From a Newtown Literary contributor: Sara Cahill Marron
- Tim Fredrick
- Oct 3, 2019
- 7 min read
Writer Sara Cahill Marron’s work was featured in issue #14 of Newtown Literary. We interviewed her about her writing and her answers are below. For more, check out her website, or follow her on Instagram @saracmarron, or Twitter @misswind_
When you think of Queens, what first comes to mind?
The first thing that pops into my head as I write in another heat wave is the times I spent running around Jamaica High School in the dead July and August heat when the Sri Chinmoy runners were running the Self-Transcendence Race, which is the longest running race in the world, topping off at 3,100 miles. I typically would be heading out for a five-mile run, maximum, and I’d take a lap with these runners who had been up running since before dawn. It was inspiring. That, and the navel orange glow of the “F” train sign with its singsong “This is a Queens-bound train to 169th St” that meant I was going home.

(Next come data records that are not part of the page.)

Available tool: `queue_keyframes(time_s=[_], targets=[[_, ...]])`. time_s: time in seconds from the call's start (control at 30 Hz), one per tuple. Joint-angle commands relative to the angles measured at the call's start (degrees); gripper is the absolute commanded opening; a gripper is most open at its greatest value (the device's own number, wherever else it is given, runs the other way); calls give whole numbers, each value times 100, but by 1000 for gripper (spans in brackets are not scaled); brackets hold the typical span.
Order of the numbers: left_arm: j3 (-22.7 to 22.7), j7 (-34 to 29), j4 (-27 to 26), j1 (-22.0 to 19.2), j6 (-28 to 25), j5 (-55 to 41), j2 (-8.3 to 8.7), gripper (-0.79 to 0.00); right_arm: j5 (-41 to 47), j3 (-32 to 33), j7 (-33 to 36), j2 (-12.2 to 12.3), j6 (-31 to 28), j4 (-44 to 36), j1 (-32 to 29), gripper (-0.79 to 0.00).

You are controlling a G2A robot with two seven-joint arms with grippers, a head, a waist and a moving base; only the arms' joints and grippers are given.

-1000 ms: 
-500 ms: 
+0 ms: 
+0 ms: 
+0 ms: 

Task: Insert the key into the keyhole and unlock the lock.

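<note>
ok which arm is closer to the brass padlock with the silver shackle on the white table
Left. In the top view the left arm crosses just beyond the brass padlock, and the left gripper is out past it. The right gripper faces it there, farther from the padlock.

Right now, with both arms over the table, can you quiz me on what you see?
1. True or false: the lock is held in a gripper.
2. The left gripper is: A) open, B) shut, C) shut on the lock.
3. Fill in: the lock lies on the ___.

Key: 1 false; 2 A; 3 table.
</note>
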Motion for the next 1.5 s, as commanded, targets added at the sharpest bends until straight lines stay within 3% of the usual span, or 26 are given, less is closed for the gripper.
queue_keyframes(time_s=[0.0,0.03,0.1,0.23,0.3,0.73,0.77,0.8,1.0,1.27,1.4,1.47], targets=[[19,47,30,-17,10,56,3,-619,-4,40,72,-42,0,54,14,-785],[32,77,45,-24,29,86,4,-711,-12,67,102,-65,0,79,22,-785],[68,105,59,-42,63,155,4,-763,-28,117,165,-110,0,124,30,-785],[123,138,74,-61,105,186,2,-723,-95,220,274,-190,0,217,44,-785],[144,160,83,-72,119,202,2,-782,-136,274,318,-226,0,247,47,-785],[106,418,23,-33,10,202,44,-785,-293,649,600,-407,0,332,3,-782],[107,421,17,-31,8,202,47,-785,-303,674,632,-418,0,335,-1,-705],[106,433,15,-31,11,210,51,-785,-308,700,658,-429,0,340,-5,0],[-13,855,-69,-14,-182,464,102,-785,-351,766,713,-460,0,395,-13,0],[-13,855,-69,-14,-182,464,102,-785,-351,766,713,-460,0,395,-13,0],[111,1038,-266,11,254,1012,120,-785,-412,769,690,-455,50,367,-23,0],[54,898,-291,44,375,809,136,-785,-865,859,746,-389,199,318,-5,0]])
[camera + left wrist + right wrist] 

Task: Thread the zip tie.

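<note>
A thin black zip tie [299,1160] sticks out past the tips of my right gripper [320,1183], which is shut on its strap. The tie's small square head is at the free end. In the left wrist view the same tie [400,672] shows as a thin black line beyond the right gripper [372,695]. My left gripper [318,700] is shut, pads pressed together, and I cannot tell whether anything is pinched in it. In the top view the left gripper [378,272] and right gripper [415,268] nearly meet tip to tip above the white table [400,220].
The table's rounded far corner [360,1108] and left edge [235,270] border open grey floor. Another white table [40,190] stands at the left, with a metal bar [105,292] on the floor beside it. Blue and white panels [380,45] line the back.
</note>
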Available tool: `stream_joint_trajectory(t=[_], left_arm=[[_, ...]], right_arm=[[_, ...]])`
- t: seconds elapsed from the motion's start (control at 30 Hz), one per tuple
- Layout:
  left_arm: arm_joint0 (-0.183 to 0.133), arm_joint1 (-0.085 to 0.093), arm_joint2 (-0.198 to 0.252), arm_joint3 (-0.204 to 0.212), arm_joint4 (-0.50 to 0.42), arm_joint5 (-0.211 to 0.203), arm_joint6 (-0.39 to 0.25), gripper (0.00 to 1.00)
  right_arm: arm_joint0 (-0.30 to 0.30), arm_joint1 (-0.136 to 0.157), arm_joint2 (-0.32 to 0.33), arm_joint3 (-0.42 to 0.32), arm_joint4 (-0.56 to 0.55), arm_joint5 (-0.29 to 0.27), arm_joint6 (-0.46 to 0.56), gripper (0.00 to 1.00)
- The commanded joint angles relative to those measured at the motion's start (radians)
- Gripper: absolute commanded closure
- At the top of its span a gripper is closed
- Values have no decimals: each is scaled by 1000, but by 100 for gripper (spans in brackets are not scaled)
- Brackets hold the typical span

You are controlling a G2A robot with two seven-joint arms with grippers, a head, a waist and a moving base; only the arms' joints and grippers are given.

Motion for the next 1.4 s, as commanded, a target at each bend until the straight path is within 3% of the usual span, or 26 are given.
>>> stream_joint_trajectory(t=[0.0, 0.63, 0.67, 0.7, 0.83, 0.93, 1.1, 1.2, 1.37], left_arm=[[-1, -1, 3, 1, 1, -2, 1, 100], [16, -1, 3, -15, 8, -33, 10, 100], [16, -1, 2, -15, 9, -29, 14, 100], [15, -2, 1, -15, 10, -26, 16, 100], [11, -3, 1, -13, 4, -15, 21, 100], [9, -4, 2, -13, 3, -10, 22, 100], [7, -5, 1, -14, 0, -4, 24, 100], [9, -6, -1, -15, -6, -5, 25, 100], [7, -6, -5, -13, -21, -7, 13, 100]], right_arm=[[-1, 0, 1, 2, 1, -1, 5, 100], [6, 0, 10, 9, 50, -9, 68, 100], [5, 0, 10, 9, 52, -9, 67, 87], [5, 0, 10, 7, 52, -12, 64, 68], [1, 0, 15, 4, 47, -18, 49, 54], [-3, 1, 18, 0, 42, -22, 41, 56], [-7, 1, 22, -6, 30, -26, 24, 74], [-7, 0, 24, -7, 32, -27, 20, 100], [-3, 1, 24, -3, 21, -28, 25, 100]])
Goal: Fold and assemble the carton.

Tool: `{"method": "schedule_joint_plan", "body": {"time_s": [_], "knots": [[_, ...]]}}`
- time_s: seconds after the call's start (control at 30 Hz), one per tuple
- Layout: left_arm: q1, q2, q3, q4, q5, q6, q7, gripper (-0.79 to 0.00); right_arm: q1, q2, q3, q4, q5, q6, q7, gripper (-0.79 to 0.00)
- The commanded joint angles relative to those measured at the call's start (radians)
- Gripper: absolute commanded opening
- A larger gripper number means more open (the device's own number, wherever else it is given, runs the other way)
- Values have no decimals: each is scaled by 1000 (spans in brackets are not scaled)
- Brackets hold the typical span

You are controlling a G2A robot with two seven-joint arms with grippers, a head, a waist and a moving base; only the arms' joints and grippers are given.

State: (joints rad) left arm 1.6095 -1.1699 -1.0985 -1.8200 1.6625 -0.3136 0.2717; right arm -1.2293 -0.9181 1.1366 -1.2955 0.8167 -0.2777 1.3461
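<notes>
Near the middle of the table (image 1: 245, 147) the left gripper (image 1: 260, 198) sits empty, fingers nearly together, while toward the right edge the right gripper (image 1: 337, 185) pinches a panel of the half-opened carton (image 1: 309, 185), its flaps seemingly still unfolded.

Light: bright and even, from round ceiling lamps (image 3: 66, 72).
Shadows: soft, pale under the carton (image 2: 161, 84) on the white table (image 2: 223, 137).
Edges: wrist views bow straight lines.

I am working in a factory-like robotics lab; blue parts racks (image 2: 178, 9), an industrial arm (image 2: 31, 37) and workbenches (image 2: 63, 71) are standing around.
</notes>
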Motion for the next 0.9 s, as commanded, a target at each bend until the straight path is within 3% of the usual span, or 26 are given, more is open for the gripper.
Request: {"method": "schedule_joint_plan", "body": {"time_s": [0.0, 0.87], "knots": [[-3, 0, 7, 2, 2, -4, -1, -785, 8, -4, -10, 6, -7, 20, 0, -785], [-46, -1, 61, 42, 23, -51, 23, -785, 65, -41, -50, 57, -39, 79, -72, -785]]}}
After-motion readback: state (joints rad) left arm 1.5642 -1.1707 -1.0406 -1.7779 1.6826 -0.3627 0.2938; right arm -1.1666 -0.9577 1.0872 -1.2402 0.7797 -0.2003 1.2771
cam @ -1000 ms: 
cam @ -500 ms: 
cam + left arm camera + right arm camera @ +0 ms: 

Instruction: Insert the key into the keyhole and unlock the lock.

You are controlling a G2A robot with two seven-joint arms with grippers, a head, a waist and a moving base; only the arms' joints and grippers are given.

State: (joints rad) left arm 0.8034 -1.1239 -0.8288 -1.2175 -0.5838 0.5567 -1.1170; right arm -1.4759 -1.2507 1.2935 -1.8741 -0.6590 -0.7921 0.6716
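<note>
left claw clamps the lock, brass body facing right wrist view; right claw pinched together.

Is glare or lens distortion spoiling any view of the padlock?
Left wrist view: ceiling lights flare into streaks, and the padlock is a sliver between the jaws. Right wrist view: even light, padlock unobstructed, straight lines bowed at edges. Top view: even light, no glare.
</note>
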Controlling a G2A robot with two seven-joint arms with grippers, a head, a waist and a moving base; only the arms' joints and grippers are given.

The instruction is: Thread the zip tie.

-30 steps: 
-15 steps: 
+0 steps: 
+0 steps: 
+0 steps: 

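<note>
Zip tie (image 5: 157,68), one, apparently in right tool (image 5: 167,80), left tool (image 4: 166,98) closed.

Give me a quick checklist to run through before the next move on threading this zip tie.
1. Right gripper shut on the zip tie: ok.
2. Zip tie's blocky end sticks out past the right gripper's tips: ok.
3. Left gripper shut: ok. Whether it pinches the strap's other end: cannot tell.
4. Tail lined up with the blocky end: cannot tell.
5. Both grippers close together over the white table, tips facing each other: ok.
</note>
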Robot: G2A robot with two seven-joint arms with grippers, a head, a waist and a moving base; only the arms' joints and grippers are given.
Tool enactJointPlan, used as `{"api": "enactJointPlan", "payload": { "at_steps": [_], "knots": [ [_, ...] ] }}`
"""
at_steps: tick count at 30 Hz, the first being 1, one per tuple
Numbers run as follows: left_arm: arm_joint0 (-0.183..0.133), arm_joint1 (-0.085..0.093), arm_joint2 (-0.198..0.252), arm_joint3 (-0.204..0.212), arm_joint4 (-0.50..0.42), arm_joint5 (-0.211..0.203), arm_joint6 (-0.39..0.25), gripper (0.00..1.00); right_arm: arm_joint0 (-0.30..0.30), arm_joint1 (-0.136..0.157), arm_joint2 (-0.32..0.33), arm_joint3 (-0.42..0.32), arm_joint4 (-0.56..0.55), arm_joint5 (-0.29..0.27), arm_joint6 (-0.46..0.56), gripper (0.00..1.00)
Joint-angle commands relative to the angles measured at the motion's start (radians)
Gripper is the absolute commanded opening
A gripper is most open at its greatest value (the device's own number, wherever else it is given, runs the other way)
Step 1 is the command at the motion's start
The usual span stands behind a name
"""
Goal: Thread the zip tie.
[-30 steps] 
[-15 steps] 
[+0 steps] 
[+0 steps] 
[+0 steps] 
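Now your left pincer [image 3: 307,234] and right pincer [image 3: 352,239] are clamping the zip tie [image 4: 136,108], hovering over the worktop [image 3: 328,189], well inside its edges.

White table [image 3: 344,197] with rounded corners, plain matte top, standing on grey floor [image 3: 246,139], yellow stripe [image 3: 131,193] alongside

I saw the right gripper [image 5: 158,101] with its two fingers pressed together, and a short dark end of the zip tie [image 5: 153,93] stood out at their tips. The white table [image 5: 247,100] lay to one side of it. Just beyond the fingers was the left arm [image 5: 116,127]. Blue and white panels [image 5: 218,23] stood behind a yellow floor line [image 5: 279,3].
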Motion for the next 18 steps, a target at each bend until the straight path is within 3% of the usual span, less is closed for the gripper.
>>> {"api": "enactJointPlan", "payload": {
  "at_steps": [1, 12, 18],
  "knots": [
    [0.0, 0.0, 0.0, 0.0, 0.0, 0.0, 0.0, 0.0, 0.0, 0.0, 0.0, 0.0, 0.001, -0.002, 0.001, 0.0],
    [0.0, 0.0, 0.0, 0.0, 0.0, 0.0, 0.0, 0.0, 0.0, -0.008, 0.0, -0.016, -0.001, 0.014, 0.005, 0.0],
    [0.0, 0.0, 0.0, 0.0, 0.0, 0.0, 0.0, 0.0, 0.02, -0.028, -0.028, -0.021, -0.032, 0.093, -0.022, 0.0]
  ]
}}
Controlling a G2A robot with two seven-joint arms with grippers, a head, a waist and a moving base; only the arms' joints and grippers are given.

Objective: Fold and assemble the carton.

Some other places that shaped my growth as a young woman in Queens color my reflections: the Bayside Diner off Northern Boulevard; American Martyrs Church on Bell Boulevard; the parking lot in Bay Terrace, Bayside; the intersection of Homelawn and 169th St; the square mile encapsulating Parsons, Union Turnpike, 164th St and the Grand Central Parkway containing a liquor store, a home, and a hospital that squared off an entire chapter of myself.

How does Queens influence your writing?
The people from my neighborhood in Jamaica, the first restaurant I waitressed at in Bayside, the coffee shop I worked at and got fired from after two terrible hours of the morning rush; the many interconnected highways it took for me to travel from work to home and back again (the Grand Central Parkway to the Clearview to Bayside, or the Grand Central Parkway to the LIE to the BQE to Brooklyn or beyond); and the sounds of people’s lives.
I’ve been away from Queens now for two years, at law school, and my next manuscript was born from this borough. The stories that people told, inadvertently as a way of telling about their day, or directly as a way to entertain and pass an evening, became the poems and lines that wouldn’t shake out of my head. There’s a smokiness like burned cedar that comes to mind when I think of how I feel connected to that place, to those people. It doesn’t make any sense or have root in anything real, but it’s jostled free by the huge divot on Union Turnpike as I’m turning right to double-park at the Chase so I can get cash to pay my landlord the rent and the pizza shop across the street has its doors open and there are college kids laughing or screaming or who knows what and some cop car flicks its siren on, not for my pitiful job at double-parking, but screaming elsewhere toward some smoking story told down the road connected by a few highways, on the Island maybe, or down the block—might even be my house—I am so close to every stranger that the endless flow of traffic and steam and walkers and lookers doesn’t feel foreign or unreal or bothersome; it feels like my blood, blue in the veins, and I close my eyes and let it flow through me.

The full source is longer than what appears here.